§ **Work item**
Copy exactly the lines of the material below that run from the one containing "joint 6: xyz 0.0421" through the one containing "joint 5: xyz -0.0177". Copy no other lines.
+ + + + + + +
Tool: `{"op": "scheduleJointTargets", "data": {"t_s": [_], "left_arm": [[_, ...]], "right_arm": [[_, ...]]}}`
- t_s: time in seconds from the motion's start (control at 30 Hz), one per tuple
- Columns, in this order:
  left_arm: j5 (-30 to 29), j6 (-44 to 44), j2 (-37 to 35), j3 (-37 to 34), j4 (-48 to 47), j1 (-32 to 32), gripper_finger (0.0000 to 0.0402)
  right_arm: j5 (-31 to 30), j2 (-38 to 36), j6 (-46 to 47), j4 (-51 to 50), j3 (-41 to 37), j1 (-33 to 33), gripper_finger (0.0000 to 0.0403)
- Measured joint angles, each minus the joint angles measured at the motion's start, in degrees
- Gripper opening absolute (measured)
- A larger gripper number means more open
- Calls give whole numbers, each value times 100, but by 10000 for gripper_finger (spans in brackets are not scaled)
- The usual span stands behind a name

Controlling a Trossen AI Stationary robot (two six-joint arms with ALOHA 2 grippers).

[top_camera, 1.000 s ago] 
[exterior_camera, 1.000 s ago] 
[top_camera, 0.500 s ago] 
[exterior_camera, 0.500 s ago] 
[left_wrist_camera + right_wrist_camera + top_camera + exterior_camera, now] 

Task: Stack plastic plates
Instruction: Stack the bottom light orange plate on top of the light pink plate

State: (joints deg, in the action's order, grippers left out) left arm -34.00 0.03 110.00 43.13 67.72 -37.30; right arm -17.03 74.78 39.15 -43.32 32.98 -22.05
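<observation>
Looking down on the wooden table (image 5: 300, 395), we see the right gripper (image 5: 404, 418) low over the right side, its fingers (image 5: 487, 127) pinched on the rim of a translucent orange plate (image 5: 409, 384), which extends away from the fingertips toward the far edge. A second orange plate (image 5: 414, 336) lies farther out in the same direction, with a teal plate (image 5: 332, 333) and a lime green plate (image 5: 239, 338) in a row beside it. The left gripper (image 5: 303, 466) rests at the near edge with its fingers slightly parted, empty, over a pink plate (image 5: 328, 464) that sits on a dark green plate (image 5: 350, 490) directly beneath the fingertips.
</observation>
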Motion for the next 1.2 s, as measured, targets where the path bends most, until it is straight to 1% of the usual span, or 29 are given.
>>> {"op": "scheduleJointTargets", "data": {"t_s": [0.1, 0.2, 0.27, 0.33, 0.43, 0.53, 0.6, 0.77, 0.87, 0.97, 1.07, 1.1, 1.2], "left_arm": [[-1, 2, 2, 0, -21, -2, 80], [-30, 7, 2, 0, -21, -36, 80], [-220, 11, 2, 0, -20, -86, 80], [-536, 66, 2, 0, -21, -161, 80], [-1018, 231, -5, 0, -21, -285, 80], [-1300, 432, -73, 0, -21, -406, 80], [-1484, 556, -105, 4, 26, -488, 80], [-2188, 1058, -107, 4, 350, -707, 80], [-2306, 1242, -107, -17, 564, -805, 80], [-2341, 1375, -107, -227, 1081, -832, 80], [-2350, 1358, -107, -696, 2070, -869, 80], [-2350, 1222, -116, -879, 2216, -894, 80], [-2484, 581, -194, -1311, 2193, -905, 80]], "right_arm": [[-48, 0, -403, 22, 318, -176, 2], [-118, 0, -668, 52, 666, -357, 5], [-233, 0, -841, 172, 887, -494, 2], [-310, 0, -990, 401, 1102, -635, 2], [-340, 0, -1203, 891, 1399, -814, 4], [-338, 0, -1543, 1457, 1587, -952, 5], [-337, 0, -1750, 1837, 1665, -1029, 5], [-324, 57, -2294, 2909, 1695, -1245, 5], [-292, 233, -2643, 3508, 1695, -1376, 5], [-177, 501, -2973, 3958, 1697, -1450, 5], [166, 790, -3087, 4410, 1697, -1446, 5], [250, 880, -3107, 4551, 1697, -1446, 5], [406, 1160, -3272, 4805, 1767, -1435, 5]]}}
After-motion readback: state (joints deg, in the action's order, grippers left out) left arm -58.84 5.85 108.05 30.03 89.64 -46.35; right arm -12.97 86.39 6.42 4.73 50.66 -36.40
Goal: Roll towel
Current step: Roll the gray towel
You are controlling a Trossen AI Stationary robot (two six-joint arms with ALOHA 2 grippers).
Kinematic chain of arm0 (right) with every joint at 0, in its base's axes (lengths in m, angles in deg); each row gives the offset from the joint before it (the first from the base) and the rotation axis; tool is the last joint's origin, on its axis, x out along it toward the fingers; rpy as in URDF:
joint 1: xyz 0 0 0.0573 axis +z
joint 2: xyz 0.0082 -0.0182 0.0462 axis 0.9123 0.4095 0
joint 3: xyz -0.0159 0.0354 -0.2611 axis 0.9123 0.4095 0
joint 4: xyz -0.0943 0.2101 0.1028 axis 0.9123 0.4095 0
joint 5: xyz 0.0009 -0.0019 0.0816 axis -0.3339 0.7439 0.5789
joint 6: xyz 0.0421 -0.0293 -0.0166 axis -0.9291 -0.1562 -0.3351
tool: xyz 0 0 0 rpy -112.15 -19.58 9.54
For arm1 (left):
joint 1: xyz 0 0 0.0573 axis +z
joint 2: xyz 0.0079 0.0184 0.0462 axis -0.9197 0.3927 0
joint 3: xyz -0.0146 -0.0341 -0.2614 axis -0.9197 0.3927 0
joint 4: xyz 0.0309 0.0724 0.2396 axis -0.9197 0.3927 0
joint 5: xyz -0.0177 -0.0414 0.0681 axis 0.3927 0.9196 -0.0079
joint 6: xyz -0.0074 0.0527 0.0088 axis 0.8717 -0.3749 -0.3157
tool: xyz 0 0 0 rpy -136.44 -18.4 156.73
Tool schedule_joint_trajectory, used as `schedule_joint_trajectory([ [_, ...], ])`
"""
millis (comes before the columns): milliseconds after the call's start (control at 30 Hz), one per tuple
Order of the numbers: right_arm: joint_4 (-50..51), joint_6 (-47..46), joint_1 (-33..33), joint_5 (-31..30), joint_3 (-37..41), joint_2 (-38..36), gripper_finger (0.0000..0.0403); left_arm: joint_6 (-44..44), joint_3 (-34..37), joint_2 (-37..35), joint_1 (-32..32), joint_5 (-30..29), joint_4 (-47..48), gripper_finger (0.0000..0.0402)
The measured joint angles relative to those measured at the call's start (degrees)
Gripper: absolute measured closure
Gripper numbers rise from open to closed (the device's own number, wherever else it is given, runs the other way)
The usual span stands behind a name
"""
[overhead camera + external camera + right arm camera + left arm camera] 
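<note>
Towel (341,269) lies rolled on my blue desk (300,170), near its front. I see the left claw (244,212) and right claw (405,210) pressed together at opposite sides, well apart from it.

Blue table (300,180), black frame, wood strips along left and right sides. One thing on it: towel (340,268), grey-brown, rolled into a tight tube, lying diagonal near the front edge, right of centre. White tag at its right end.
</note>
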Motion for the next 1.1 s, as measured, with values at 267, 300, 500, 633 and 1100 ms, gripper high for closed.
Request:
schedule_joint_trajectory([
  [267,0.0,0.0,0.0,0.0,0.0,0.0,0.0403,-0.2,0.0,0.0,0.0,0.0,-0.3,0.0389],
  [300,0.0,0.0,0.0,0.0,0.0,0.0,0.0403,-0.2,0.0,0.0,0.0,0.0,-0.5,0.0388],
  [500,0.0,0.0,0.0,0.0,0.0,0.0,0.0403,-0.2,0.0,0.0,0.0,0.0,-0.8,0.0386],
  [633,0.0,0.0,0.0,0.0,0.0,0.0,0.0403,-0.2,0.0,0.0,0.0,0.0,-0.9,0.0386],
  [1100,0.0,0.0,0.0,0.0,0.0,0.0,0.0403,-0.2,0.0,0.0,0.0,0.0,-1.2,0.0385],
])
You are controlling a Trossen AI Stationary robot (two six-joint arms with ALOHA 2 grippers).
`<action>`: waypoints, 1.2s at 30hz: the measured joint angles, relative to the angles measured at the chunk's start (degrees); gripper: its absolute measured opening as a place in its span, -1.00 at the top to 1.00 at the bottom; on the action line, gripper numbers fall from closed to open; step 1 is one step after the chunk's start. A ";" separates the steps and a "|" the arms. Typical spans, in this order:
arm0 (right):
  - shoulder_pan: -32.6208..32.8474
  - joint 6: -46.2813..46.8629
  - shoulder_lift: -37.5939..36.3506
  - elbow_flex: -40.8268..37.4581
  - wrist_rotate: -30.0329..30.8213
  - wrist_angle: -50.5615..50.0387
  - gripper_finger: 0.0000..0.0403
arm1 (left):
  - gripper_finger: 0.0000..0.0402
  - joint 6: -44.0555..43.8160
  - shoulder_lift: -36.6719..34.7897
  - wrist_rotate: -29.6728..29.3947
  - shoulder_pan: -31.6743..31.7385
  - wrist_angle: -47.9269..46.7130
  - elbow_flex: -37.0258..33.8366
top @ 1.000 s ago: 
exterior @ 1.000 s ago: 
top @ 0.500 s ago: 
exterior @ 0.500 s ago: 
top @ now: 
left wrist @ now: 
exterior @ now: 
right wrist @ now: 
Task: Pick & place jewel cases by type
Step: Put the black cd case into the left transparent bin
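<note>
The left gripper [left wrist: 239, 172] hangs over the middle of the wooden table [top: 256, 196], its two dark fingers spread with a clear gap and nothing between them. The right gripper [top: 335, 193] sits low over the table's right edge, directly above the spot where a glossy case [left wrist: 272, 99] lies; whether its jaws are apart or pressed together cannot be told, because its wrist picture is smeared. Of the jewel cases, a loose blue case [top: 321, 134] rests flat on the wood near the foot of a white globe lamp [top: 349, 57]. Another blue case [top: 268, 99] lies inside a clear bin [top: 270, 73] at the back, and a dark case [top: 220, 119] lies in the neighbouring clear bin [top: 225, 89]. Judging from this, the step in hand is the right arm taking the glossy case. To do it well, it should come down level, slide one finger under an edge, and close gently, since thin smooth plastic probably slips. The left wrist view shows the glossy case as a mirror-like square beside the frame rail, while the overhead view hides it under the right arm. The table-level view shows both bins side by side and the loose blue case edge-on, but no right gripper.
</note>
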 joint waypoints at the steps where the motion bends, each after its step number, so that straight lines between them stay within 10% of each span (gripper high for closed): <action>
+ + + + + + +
§ **Written answer**
joint 6: xyz 0.0421 -0.0293 -0.0166 axis -0.9291 -0.1562 -0.3351
tool: xyz 0 0 0 rpy -112.15 -19.58 9.54
For arm1 (left):
joint 1: xyz 0 0 0.0573 axis +z
joint 2: xyz 0.0079 0.0184 0.0462 axis -0.9197 0.3927 0
joint 3: xyz -0.0146 -0.0341 -0.2614 axis -0.9197 0.3927 0
joint 4: xyz 0.0309 0.0724 0.2396 axis -0.9197 0.3927 0
joint 5: xyz -0.0177 -0.0414 0.0681 axis 0.3927 0.9196 -0.0079

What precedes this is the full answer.